Electronic structure of the $\rm Ca_3Co_4O_9$ compound from ab initio local interactions

TL;DR

This study employs ab initio calculations to analyze the electronic structure of Ca3Co4O9, revealing large electron correlations, orbital localization, and magnetic exchange fluctuations, with implications for thermoelectric properties and phase transitions.

Contribution

It provides the first detailed ab initio determination of Hubbard and t-J model parameters for Ca3Co4O9, highlighting correlation effects and magnetic fluctuations.

Findings

Large electron correlation parameter U/t~26.

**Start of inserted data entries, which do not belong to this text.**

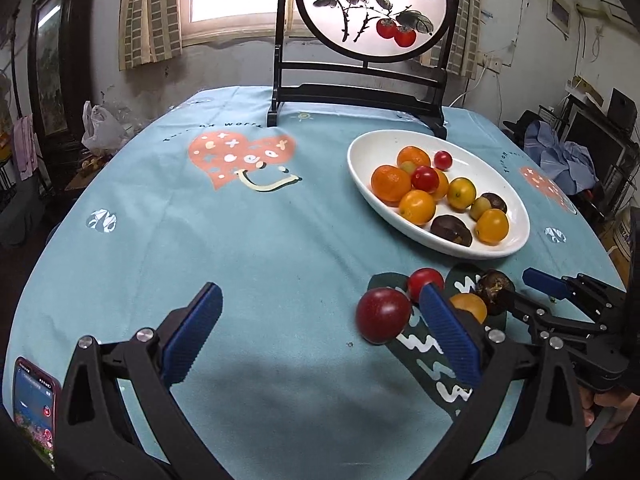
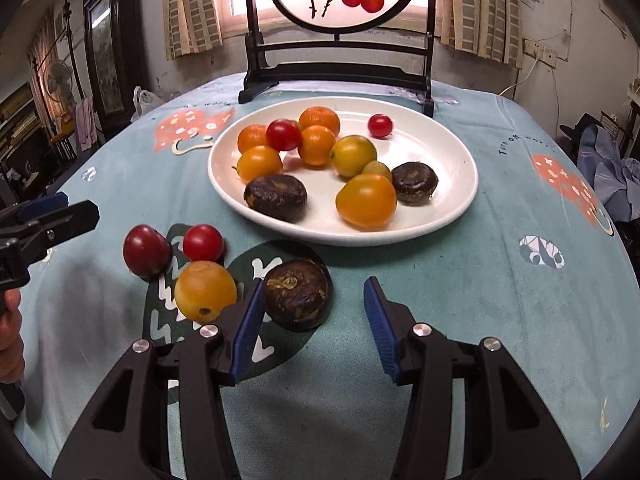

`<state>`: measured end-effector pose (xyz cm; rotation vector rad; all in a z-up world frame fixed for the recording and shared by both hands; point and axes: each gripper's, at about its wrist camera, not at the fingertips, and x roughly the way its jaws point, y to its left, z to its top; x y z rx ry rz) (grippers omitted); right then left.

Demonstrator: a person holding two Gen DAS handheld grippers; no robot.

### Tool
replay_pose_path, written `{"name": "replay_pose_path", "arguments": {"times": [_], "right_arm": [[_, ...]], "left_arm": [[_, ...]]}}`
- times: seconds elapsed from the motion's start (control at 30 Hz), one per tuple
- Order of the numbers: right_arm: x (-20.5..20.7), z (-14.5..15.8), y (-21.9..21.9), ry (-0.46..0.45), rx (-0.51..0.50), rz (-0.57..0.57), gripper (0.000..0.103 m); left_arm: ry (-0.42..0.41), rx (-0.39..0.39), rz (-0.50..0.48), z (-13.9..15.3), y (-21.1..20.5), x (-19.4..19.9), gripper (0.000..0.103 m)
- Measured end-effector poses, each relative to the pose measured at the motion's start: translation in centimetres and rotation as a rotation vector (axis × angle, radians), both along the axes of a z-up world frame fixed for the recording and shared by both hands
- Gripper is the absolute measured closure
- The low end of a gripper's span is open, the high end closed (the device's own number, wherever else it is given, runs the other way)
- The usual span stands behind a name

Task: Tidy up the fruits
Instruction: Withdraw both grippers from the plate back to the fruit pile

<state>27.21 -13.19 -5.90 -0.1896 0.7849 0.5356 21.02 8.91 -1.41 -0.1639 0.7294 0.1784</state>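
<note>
From the left wrist: the left claw (image 1: 320, 334) gapes wide over the blue tabletop (image 1: 240, 248), nothing in it; a dark red plum (image 1: 383, 315) sits just beyond its right finger, and the white oval plate (image 1: 360, 160) of fruit runs from near right to far left

From the right wrist: the right claw (image 2: 314, 322) is spread apart, empty, a dark brown chestnut (image 2: 298, 294) lying flat between its tips, touching the left pad. Orange fruit (image 2: 205, 290), cherry tomato (image 2: 203, 243) and plum cluster to its left
</note>
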Motion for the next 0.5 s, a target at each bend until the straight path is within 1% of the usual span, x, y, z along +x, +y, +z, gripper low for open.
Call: {"name": "replay_pose_path", "arguments": {"times": [0.27, 0.5], "right_arm": [[0.2, -0.7, 1.1, 0.022, -0.049, 0.034, 0.052], [1.1, -1.2, 1.7, 0.055, -0.059, 0.038, 0.052]], "left_arm": [[0.000, 0.009, 0.018, 0.0, 0.2, 0.1, 0.002], [0.002, 0.001, 0.035, 0.0, 0.7, 0.1, 0.002]]}}
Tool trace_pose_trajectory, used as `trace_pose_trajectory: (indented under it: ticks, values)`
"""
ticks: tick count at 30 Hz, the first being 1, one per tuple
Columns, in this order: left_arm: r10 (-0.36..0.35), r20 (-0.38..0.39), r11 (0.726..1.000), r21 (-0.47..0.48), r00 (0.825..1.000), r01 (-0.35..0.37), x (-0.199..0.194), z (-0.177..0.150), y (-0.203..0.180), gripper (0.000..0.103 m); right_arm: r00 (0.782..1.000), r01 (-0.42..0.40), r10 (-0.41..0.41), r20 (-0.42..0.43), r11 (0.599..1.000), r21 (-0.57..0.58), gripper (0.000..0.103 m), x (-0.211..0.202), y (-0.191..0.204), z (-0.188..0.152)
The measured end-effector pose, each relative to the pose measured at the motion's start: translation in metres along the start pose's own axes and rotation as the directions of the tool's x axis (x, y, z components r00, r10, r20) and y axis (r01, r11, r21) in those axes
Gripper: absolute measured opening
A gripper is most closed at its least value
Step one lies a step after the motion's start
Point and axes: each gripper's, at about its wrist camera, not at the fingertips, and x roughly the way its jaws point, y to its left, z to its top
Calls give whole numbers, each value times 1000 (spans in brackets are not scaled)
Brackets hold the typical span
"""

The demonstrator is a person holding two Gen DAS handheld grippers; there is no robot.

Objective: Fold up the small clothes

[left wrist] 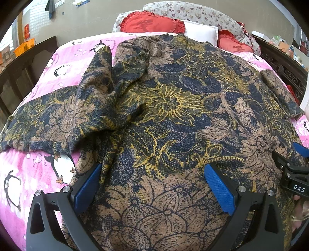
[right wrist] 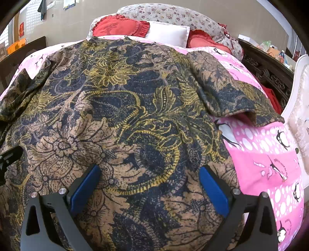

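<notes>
Nearest, the left claw (left wrist: 152, 183) stands wide, its blue pads (left wrist: 87, 188) spread apart over the near hem of the patterned garment (left wrist: 164, 108), gripping nothing. The right claw (right wrist: 149, 185) is equally wide above the same cloth, at 3 o'clock from the left one. The garment lies spread across the pink penguin bedspread (right wrist: 270, 164), one sleeve (left wrist: 44, 123) reaching toward 9 o'clock, the other sleeve (right wrist: 237, 96) toward 2 o'clock. Beyond, at 12 o'clock, red cushions (left wrist: 148, 24) and a white pillow (right wrist: 168, 34) rest against the floral headboard (right wrist: 173, 14).
</notes>
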Motion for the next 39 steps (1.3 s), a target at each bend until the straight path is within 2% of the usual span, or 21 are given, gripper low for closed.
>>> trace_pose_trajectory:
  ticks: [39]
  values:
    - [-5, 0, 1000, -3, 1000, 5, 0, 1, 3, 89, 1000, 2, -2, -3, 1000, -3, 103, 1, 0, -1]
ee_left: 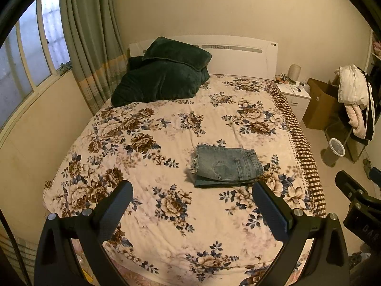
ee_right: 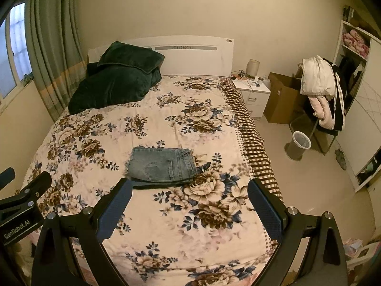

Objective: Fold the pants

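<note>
A pair of light blue jeans (ee_left: 226,165) lies folded into a compact rectangle on the floral bedspread (ee_left: 166,128), right of the bed's middle. It also shows in the right wrist view (ee_right: 162,165). My left gripper (ee_left: 191,190) is open and empty, held above the near part of the bed, short of the jeans. My right gripper (ee_right: 189,189) is open and empty, also held back above the bed, with the jeans just beyond its left finger (ee_right: 116,205). The right gripper shows at the right edge of the left wrist view (ee_left: 354,195).
A dark green blanket and pillow (ee_left: 162,78) lie at the head of the bed. A white nightstand (ee_left: 295,95), a cardboard box (ee_left: 321,102), a chair with clothes (ee_left: 354,100) and a bin (ee_left: 334,151) stand right of the bed. A curtain and window are at the left.
</note>
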Demonstrator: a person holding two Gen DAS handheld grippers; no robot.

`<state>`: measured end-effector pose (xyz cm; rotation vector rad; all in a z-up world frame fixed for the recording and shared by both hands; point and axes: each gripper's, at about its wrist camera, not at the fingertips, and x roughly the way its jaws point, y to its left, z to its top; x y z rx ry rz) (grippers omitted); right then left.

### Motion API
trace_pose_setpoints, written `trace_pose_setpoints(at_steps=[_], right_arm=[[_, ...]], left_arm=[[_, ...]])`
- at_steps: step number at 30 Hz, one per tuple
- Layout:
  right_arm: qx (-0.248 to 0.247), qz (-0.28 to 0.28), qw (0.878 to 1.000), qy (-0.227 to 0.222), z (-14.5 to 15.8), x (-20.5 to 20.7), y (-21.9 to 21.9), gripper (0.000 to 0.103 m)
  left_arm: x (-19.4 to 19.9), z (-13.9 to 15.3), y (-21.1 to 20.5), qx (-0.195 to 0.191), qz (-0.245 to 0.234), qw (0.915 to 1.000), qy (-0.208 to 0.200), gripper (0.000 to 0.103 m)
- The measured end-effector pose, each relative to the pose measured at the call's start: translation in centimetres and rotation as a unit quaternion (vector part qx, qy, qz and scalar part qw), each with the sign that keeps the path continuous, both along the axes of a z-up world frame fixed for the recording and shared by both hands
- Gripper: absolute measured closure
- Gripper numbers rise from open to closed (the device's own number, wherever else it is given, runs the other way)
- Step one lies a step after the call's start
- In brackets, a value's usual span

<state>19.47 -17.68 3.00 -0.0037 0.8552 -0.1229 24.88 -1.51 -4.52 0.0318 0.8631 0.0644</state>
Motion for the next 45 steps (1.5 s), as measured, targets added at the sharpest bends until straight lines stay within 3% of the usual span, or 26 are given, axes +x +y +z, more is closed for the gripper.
trace_pose_setpoints(at_steps=[45], right_arm=[[0.026,0.003,1.000,0.004,0.8,-2.2,0.7,0.003]], left_arm=[[-1.2,1.4,-0.3,0.006,-0.014,0.9997,-0.018,0.000]])
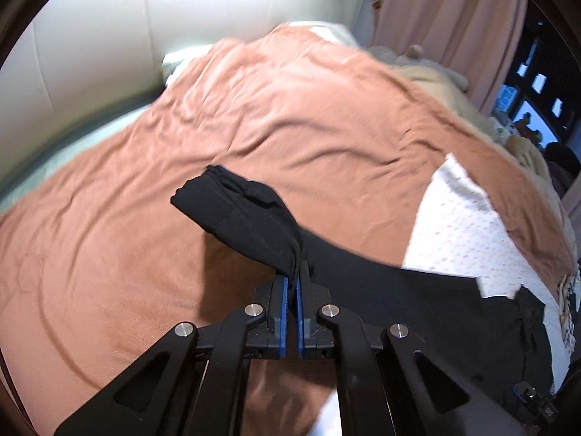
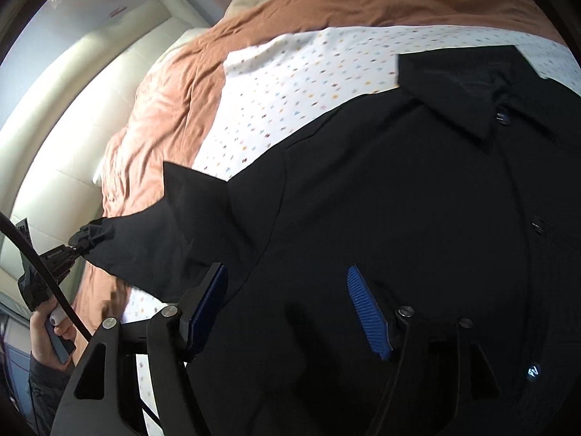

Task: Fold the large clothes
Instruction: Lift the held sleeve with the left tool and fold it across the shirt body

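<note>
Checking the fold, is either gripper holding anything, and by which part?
The left gripper is shut on the black shirt, pinching its sleeve near the cuff end. The right gripper hangs open over the shirt's front, holding nothing.

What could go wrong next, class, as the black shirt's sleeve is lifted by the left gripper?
1. The left gripper pinches only the sleeve end, so it may slip out.
2. The right gripper is open above the black shirt, not pinning it; the body may drag across the dotted sheet.
</note>
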A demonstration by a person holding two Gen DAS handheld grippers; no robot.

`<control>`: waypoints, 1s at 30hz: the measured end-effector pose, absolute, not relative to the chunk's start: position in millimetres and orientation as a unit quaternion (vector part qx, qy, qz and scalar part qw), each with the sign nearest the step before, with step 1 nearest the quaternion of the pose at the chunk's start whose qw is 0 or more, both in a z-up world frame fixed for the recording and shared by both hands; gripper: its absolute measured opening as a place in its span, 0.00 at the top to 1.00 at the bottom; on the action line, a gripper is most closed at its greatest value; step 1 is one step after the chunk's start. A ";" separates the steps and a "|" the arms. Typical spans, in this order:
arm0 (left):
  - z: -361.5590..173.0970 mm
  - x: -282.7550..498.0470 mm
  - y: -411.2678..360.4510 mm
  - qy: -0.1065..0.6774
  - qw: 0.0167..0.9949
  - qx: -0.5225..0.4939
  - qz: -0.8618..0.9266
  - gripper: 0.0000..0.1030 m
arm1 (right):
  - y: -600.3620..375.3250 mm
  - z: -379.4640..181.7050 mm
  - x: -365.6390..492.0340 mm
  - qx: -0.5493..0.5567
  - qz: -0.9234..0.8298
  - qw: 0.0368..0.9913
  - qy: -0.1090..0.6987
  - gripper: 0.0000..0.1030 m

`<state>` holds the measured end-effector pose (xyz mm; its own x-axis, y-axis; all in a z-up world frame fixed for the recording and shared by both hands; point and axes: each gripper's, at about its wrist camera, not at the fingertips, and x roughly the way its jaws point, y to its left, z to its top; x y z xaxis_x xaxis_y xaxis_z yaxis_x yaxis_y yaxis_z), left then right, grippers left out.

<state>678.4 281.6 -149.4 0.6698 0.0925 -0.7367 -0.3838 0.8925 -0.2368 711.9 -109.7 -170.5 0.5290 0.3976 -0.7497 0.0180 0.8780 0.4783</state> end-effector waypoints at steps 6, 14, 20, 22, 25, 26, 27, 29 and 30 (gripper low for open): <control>-61.1 665.2 230.7 0.339 0.921 -0.169 0.090 0.94 | -138.3 -133.8 680.6 0.245 0.096 0.850 0.456 0.35; 28.6 651.5 137.2 0.299 0.944 -0.133 0.027 0.94 | -191.0 -101.6 593.8 0.267 0.066 0.874 0.401 0.35; 53.7 645.2 58.1 0.294 0.950 -0.101 -0.021 0.94 | -227.0 -103.3 537.6 0.292 0.026 0.875 0.384 0.35; 56.6 646.1 35.6 0.295 0.950 -0.092 -0.035 0.94 | -236.9 -104.7 523.8 0.309 0.015 0.873 0.378 0.35; 60.8 644.3 -2.9 0.296 0.950 -0.079 -0.060 0.94 | -242.5 -104.3 513.4 0.324 -0.007 0.871 0.370 0.35; 60.2 644.4 -17.0 0.299 0.949 -0.076 -0.070 0.94 | -247.9 -108.6 513.2 0.336 -0.008 0.866 0.370 0.35; 58.8 644.9 -27.7 0.301 0.947 -0.076 -0.077 0.94 | -249.5 -110.0 513.1 0.345 -0.009 0.863 0.370 0.35; 55.6 647.0 -47.2 0.308 0.944 -0.074 -0.093 0.94 | -255.6 -114.1 511.7 0.354 -0.020 0.858 0.371 0.35; 53.8 647.8 -57.0 0.311 0.942 -0.073 -0.101 0.94 | -261.9 -115.2 507.9 0.355 -0.029 0.858 0.370 0.35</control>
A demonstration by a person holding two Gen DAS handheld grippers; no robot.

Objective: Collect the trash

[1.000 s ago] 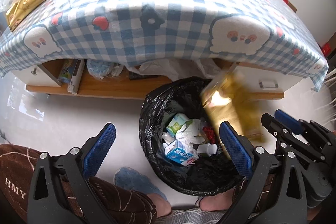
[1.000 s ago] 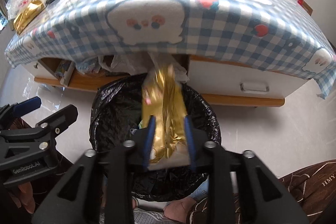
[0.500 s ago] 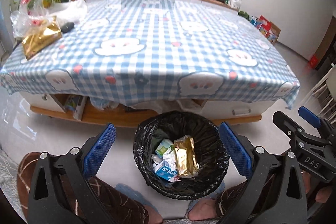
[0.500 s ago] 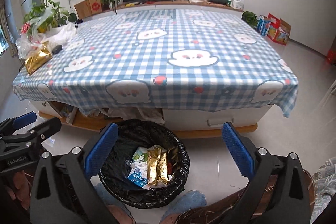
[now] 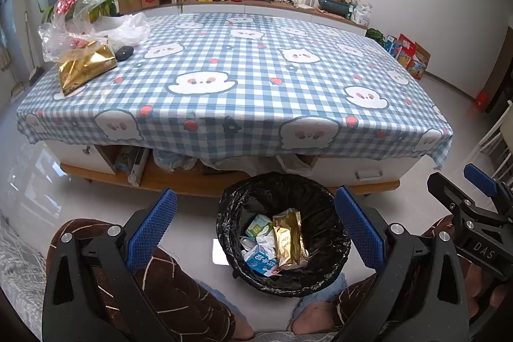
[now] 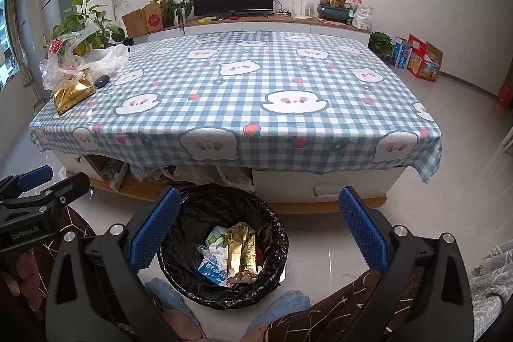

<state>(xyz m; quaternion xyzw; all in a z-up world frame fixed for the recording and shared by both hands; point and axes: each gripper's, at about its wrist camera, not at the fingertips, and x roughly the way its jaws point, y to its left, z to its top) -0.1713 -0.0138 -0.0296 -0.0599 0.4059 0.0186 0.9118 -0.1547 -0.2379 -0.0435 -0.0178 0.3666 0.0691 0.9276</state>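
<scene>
Plainly, both tools were empty: the left gripper [image 5: 255,229] stood with its jaws spread wide, grasping nothing, and the right gripper [image 6: 259,228] was likewise released, each hanging over the bin [image 5: 330,210] on the floor at the table's near edge; a gold wrapper [image 5: 288,237] lay inside it on top of cartons and crumpled paper. Judging from that, one piece was binned and another gold packet [image 5: 85,68] waited on the tablecloth [image 5: 243,79] at about 10 o'clock, touching a heap of clear plastic bags [image 5: 80,18], with a small dark object [image 5: 124,52] just beside it.

The risk I saw lay in that far reach; a gripper stretched across to the corner could snag the loose bags and drag them or the dark object along, or pinch the slippery foil by a corner only, so it slid free before reaching the bin; the person's feet stood right against the bin, and a shift could tip it.

Hard to tell: what the dark object was, whether the bags held trash or goods, what lay beneath the top layer in the bin; the shelf under the cloth was mostly hidden.
</scene>
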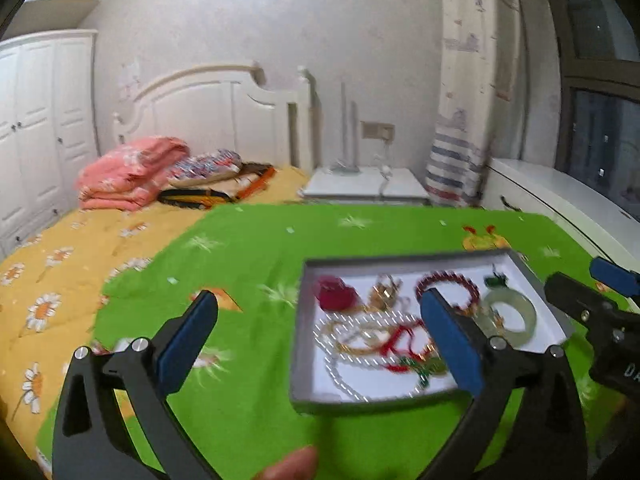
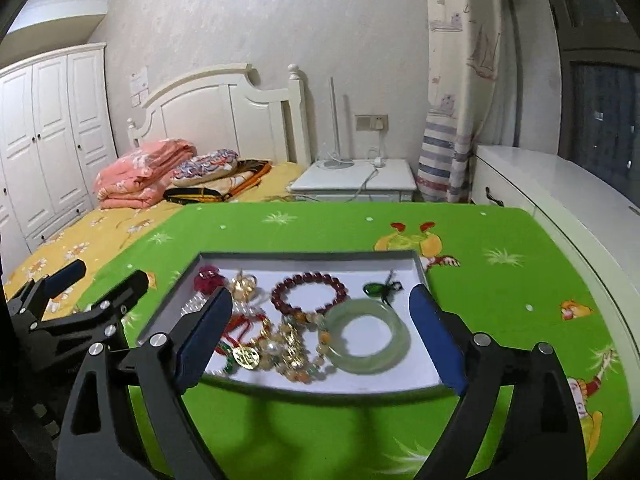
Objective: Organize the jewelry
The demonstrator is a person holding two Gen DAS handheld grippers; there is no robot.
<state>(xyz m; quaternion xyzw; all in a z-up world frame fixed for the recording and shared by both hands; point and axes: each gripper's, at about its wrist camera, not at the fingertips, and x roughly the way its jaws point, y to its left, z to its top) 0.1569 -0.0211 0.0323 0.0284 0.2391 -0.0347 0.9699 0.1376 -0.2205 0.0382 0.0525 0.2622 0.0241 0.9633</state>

Partial localization of a1g electrons.

Magnetic exchange fluctuates from AFM to FM.

Abstract

We used fully correlated ab initio calculations to determine the effective parameters of Hubbard and t - J models for the thermoelectric misfit compound $\rm Ca_3Co_4O_9$. As for the $\rm Na_xCoO_2$ family the Fermi level orbitals are the $a_{1g}$ orbitals of the cobalt atoms ; the $e'_g$ being always lower in energy by more than 240\,meV. The electron correlation is found very large $U/t\sim 26$ as well as the parameters fluctuations as a function of the structural modulation. The main consequences are a partial $a_{1g}$ electrons localization and a fluctuation of the in-plane magnetic exchange from AFM to FM. The behavior of the Seebeck coefficient as a function of temperature is discussed in view of the ab initio results, as well as the 496\,K phase transition.